WHAT THE TASK REQUIRES:
Check the listing below for lines with the word "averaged" and say how many there are, with nothing but the number.

RECORDS FOR THE TASK:
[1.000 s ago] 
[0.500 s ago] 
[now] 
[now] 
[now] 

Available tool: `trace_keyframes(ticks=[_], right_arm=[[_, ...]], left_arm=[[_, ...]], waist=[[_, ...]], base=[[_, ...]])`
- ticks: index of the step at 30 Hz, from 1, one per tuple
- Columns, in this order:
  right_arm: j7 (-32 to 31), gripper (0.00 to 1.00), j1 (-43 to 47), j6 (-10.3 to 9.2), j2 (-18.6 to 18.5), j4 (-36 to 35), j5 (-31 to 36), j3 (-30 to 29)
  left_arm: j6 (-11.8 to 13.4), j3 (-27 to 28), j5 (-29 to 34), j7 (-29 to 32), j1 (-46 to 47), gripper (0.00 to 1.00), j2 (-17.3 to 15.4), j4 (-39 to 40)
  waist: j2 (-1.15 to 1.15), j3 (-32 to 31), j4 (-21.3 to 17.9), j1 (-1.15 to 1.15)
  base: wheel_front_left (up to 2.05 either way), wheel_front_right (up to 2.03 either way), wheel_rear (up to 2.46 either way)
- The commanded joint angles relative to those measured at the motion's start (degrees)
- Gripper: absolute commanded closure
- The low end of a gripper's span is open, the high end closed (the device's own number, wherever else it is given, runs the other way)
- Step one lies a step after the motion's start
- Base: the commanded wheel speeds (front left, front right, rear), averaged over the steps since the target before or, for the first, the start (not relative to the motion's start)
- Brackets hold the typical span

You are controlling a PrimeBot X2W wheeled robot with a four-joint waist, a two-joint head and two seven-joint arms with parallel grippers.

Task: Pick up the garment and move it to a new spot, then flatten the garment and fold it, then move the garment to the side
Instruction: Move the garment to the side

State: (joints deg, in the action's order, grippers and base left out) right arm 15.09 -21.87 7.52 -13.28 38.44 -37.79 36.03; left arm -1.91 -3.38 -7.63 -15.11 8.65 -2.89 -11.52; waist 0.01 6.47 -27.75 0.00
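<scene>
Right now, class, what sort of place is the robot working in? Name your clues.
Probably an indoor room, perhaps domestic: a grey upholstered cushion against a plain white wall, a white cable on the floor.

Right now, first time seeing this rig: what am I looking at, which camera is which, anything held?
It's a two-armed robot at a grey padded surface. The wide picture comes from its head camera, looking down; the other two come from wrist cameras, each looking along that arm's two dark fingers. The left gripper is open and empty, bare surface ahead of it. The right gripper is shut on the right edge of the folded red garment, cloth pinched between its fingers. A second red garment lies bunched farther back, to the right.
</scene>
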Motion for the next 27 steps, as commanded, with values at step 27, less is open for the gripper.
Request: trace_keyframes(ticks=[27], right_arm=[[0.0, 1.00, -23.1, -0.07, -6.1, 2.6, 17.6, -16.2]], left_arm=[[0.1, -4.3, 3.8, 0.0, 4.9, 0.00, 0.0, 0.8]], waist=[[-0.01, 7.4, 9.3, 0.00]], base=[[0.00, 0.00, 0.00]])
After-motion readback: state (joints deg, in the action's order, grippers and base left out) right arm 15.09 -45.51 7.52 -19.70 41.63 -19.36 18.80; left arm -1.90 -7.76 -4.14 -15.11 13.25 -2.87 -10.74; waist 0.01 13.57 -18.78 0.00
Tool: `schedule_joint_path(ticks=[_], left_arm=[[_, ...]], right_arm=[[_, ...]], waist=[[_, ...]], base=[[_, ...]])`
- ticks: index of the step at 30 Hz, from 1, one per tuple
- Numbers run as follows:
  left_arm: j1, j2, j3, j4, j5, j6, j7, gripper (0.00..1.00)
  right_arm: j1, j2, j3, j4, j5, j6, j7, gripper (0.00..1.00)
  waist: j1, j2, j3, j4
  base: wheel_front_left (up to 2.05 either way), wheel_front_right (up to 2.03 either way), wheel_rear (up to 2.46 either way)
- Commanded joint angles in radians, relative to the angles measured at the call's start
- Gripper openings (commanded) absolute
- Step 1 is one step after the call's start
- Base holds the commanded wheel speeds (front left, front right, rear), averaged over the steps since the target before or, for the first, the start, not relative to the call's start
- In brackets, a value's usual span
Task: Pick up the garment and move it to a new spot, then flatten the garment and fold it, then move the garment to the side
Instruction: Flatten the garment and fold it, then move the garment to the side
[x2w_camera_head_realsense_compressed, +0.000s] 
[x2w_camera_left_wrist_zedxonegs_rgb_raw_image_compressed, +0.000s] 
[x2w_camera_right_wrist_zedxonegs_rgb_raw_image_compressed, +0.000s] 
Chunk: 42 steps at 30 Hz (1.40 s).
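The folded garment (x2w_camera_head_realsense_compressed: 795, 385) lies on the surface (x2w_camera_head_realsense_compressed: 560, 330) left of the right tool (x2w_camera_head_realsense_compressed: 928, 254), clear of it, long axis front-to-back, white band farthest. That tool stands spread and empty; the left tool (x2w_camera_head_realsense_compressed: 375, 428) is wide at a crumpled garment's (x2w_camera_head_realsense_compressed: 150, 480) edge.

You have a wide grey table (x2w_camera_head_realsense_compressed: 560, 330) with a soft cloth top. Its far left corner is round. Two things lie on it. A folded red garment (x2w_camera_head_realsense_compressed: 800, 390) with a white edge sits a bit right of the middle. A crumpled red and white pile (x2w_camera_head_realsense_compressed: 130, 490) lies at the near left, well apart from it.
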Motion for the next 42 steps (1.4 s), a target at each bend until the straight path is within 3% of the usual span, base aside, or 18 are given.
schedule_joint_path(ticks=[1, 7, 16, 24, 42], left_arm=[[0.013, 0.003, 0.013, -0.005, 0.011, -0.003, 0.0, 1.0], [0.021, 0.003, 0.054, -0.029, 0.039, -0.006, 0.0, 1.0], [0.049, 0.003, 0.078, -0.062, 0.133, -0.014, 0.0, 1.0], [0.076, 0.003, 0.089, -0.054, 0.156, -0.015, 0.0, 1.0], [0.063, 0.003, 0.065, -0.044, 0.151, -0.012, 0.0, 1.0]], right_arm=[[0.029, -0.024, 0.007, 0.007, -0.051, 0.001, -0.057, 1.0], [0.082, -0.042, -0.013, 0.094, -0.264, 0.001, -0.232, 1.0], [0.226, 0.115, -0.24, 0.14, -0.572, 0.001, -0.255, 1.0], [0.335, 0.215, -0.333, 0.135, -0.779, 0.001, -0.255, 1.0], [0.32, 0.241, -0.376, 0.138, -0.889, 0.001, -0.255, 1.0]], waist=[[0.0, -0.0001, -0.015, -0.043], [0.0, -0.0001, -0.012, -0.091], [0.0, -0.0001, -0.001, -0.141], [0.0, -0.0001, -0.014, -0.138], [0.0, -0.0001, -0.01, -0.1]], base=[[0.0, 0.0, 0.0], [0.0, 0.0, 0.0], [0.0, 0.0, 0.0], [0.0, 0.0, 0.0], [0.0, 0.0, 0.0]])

SOLVED EXERCISE:
2